= Corduroy sign =

Radiologic sign seen in vertebral hemangioma

The corduroy sign is a radiological finding observed on spinal imaging in cases of vertebral hemangiomas. It refers to a striated or vertically oriented linear pattern seen on imaging, resembling the appearance of corduroy fabric. This sign is most commonly identified on lateral radiographs or magnetic resonance imaging (MRI) of the spine and is an important diagnostic marker for benign conditions such as vertebral hemangiomas. Patients with the typical ‘corduroy appearance’ is extremely rare clinically.
==Pathophysiology==
Vertebral hemangiomas are benign vascular tumors that occur within the vertebral bodies. They arise due to a proliferation of thin-walled blood vessels within the bone and are often asymptomatic.
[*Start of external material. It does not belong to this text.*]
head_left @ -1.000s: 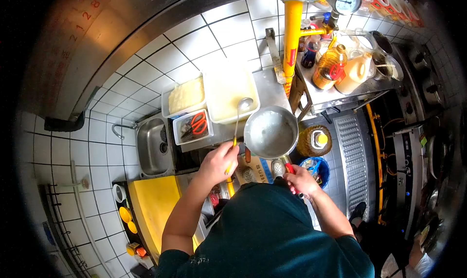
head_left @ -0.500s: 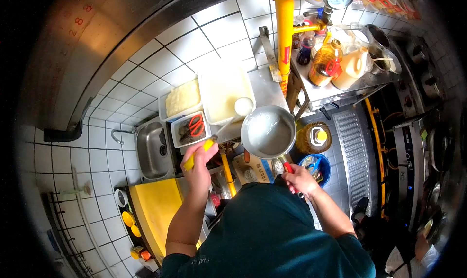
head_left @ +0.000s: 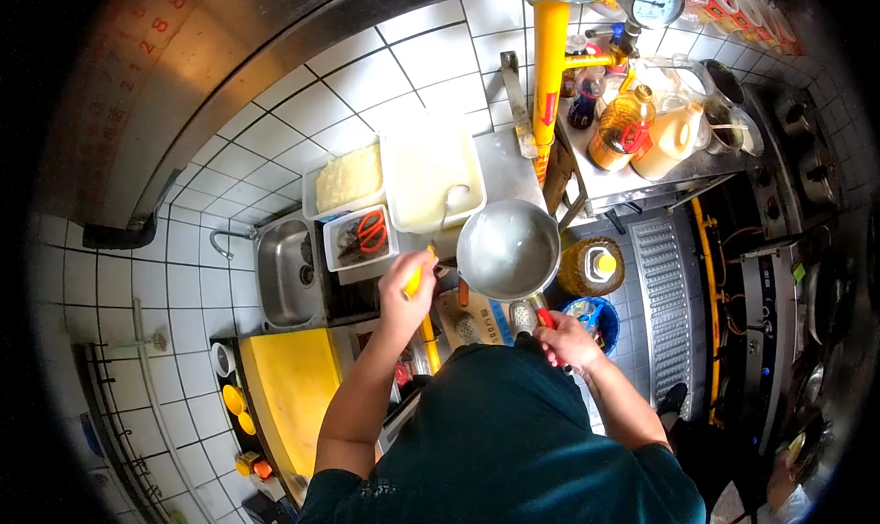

The corduroy sign reflects characteristic trabecular changes caused by the hemangioma, namely, thinning of trabeculae as well as thickened vertical struts, resulting from compensatory hypertrophy of the remaining trabeculae to maintain structural integrity. These vertical trabecular striations give rise to the "corduroy" appearance on imaging.

==Imaging findings==
On lateral radiographs and sagittal computed tomography (CT) of the spine, the corduroy sign appears as vertical linear striations, which are alternating bands of radiolucency (representing vascular spaces) and radiodensity (representing thickened trabeculae) within the vertebral body. The vertebral body typically retains its normal shape and size unless the lesion becomes aggressive.